- _WHAT YOU HAVE TO DO_: After locating the line with "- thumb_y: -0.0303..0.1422" in the data that follows, return it and every later line exactly, up to and including the line with "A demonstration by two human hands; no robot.".

- _DATA BLOCK_:
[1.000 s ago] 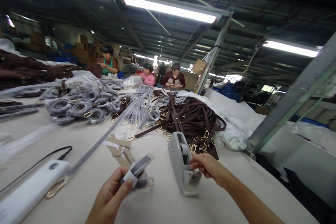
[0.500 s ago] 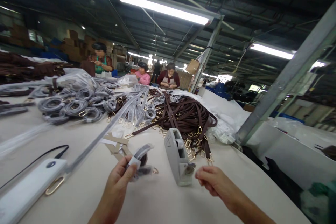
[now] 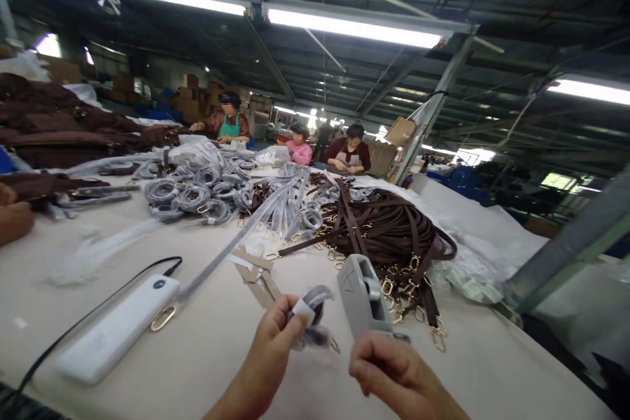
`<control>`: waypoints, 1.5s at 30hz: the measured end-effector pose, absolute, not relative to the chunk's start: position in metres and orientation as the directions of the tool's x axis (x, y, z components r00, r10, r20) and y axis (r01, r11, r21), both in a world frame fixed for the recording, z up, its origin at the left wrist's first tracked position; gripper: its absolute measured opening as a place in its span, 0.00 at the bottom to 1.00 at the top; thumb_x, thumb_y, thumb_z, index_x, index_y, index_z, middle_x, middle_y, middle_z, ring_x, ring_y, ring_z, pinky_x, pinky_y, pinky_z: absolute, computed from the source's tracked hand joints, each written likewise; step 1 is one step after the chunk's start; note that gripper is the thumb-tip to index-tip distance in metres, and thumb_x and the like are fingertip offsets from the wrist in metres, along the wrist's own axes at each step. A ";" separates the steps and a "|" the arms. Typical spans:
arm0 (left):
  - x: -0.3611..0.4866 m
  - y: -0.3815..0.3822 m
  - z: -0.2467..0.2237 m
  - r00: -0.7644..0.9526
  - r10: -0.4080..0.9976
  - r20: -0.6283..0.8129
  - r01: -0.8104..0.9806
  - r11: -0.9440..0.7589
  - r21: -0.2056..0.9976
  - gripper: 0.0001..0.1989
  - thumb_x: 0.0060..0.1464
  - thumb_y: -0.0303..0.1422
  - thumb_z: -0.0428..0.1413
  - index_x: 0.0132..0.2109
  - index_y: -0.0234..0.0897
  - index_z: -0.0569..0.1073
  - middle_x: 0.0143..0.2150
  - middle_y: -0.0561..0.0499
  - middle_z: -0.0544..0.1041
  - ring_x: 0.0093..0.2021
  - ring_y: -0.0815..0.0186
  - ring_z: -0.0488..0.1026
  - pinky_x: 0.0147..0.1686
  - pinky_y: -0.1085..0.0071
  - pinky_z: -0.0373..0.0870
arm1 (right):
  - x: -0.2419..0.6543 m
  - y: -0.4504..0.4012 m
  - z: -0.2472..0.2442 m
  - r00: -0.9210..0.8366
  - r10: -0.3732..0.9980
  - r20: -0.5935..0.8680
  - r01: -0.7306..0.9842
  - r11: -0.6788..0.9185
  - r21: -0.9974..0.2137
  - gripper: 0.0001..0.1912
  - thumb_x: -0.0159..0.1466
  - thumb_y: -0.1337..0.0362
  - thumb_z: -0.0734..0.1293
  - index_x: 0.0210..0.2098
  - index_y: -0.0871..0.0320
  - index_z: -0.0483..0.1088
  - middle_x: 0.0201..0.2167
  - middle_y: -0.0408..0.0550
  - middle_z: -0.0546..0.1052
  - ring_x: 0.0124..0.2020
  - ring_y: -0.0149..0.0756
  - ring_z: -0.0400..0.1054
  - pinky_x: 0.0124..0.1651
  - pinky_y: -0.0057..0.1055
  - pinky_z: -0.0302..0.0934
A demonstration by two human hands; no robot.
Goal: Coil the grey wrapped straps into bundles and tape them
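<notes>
My left hand (image 3: 280, 338) is closed on a coiled strap (image 3: 319, 305) in clear plastic wrap, with a white paper band (image 3: 304, 310) round it under my thumb. A gold clasp (image 3: 335, 345) shows at the coil's lower end. My right hand (image 3: 388, 367) has its fingers curled in a pinch at the front end of the grey tape dispenser (image 3: 350, 289); whatever lies between the fingertips is too small or hidden. The dispenser stands between the coil and a pile of brown straps (image 3: 388, 223) with gold clasps.
Wrapped coils (image 3: 191, 197) lie to the left behind a long wrapped strap (image 3: 231, 246). Cardboard strips (image 3: 253, 272) lie near my left hand. A white power bank (image 3: 121, 328) with a black cable sits front left. Another person's hand (image 3: 14, 216) shows at the left edge. Co-workers sit beyond the table.
The view has swung left, so things sit further right. My right hand has moved back toward me and toward the left hand, now overlapping the dispenser's front. My left hand keeps the coiled strap.
</notes>
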State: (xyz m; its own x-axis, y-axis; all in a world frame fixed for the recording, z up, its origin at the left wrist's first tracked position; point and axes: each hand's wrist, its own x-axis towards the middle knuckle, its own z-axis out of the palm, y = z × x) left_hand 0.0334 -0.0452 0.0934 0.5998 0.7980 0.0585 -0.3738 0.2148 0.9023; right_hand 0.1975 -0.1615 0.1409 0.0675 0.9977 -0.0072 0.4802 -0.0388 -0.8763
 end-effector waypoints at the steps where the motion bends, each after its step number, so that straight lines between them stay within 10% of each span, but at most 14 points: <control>1: 0.034 -0.047 0.093 0.599 0.798 0.065 -0.360 0.197 0.912 0.16 0.53 0.45 0.60 0.37 0.36 0.68 0.29 0.54 0.74 0.31 0.65 0.71 0.34 0.71 0.63 | 0.187 -0.153 0.151 0.033 0.999 0.026 0.509 0.005 -0.861 0.17 0.63 0.52 0.64 0.24 0.56 0.66 0.22 0.39 0.64 0.27 0.32 0.57 0.31 0.28 0.51; 23: 0.032 -0.054 0.090 0.573 0.809 0.129 -0.248 0.021 0.968 0.16 0.56 0.46 0.56 0.38 0.36 0.69 0.31 0.54 0.69 0.34 0.66 0.65 0.35 0.71 0.62 | 0.164 -0.104 0.113 0.232 0.972 0.038 0.272 -0.027 -0.962 0.23 0.59 0.48 0.68 0.20 0.59 0.64 0.18 0.39 0.64 0.23 0.29 0.55 0.26 0.28 0.49; 30: 0.027 -0.048 0.087 0.597 0.794 0.116 -0.262 0.056 0.963 0.16 0.59 0.46 0.53 0.38 0.36 0.69 0.32 0.54 0.69 0.34 0.67 0.64 0.35 0.72 0.62 | 0.170 -0.105 0.106 0.095 0.995 -0.033 -0.094 -0.024 -0.995 0.16 0.54 0.55 0.76 0.37 0.58 0.76 0.28 0.42 0.76 0.32 0.33 0.69 0.40 0.29 0.63; 40: 0.029 -0.062 0.088 0.460 0.807 0.371 -0.063 -0.387 0.920 0.07 0.61 0.36 0.51 0.42 0.42 0.72 0.44 0.47 0.68 0.46 0.58 0.64 0.49 0.62 0.63 | 0.152 -0.092 0.080 0.437 0.894 0.097 -0.162 0.184 -0.969 0.21 0.45 0.62 0.80 0.39 0.55 0.78 0.34 0.45 0.82 0.37 0.41 0.74 0.45 0.33 0.68; 45: 0.037 -0.061 0.073 0.409 0.778 0.478 -0.104 -0.480 0.871 0.08 0.60 0.31 0.51 0.45 0.42 0.72 0.45 0.46 0.66 0.47 0.58 0.65 0.50 0.61 0.64 | 0.147 -0.094 0.056 0.450 0.890 -0.076 -0.359 0.102 -0.928 0.19 0.47 0.57 0.79 0.36 0.58 0.79 0.27 0.45 0.80 0.27 0.33 0.70 0.32 0.27 0.67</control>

- _RESPONSE AREA_:
  - thumb_y: -0.0303..0.1422
  - thumb_z: -0.0428..0.1413
  - index_x: 0.0132..0.2109
  - index_y: -0.0234..0.0897
  - index_z: -0.0569..0.1073
  - middle_x: 0.0143..0.2150
  - middle_y: -0.0561..0.0499
  - middle_z: -0.0544..0.1041
  - ring_x: 0.0093..0.2021
  - ring_y: -0.0815..0.0186
  - ring_z: -0.0488..0.1026
  - pinky_x: 0.0147..0.1686
  - pinky_y: -0.1085..0.0071
  - pinky_z: -0.0373..0.0870
arm1 (right):
  - x: -0.2419..0.6543 m
  - y: -0.4504..0.4012 m
  - z: -0.2472..0.2442 m
  - r00: -0.9210..0.8366
  - r10: -0.3732..0.9980
  - r20: -0.5935..0.8680
  - r01: -0.7306..0.9842
  - r11: -0.6788..0.9185
  - r21: -0.9974..0.2137
  - gripper: 0.0001..0.1912
  - thumb_x: -0.0159..0.1466
  - thumb_y: -0.1337..0.0362
  - thumb_z: -0.0734..0.1293
  - index_x: 0.0210..0.2098
  - index_y: -0.0871..0.0320
  - index_z: -0.0483..0.1088
  - middle_x: 0.0201..0.2167
  - middle_y: -0.0408..0.0550
  - middle_z: -0.0546..0.1052
  - ring_x: 0.0124..0.2020
  - ring_y: -0.0149..0.0756
  - ring_z: -0.0400..0.1054
  - pinky_x: 0.0124..0.1651
  - pinky_y: -0.0057..0.1055
  - pinky_z: -0.0302..0.0934
A demonstration by two human hands; no robot.

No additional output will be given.